Newport medieval ship's timber dated to within months using oxygen isotope dendrochronology - an advanced study of tree-ring data. Experts used oxygen isotope dendrochronology to estimate when the timbers were harvested which has been called a revolutionary development in dating wood, like the advent of DNA technology in criminology. "This process is only five to 10 years old and allows us to find answers today that we couldn't get before," said Prof Nigel Nayling, University of Wales Trinity St David's chair of archaeology.
posted by chariot pulled by cassowaries (5 comments total) 24 users marked this as a favorite
 
Freaking cool as heck

Editing to add that this is my new favorite quote from a history article:

"It's really exciting, not just for ships and ship archaeology but for anything made of wood that's old."
posted by Suedeltica at 6:28 PM on January 2 [4 favorites]
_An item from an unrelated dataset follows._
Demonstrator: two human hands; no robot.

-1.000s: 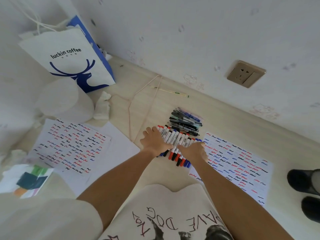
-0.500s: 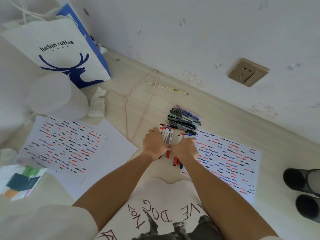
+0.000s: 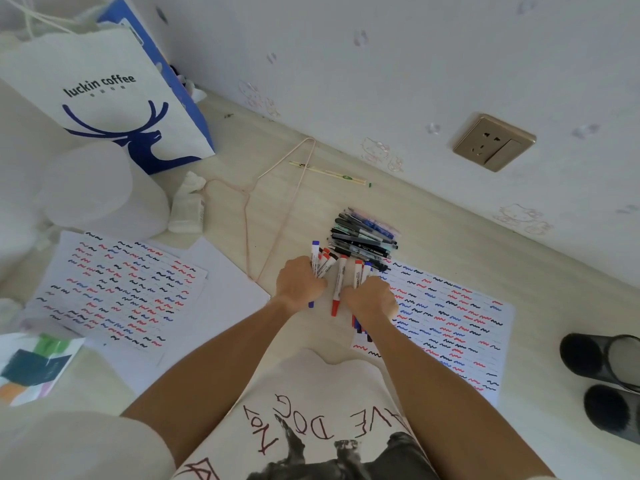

So you can match the series of growth rings to growth rings that we already know the year of by comparing the very small ratio of heavy oxygen to regular oxygen in the wood, which is taken up from rainfall as the three grows. Turns out each growing season has a different oxygen isotope ratio because the ratio depends on a bunch of factors (where the rain comes from, from what altitude, at what temperature, how much of it has fallen and so on).

That's pretty cool.
posted by ssg at 7:47 PM on January 2 [2 favorites]


Fucking SCIENCE!
posted by Windopaene at 10:10 PM on January 2


I love this! Being able to date literally every piece of wood in this ship or any other archaeological find is amazing. I do find the quote hilarious: "This process is only five to 10 years old..." You know someone is an archaeologist when there's a chronological margin of error on every time-based statement they make.
posted by blueskies at 9:31 AM on January 3 [1 favorite]


This is so cool. Thank you for the link. While starting to read the article I had questions about how the science works.

Here's a link to large book on the history of the subject that's pretty recent. Nothing else to add yet, but some interesting reading to do!
posted by Quack at 11:34 AM on January 3 [1 favorite]


« Older Go 'head, be gone with'it   |   Winner of the Feline division Newer »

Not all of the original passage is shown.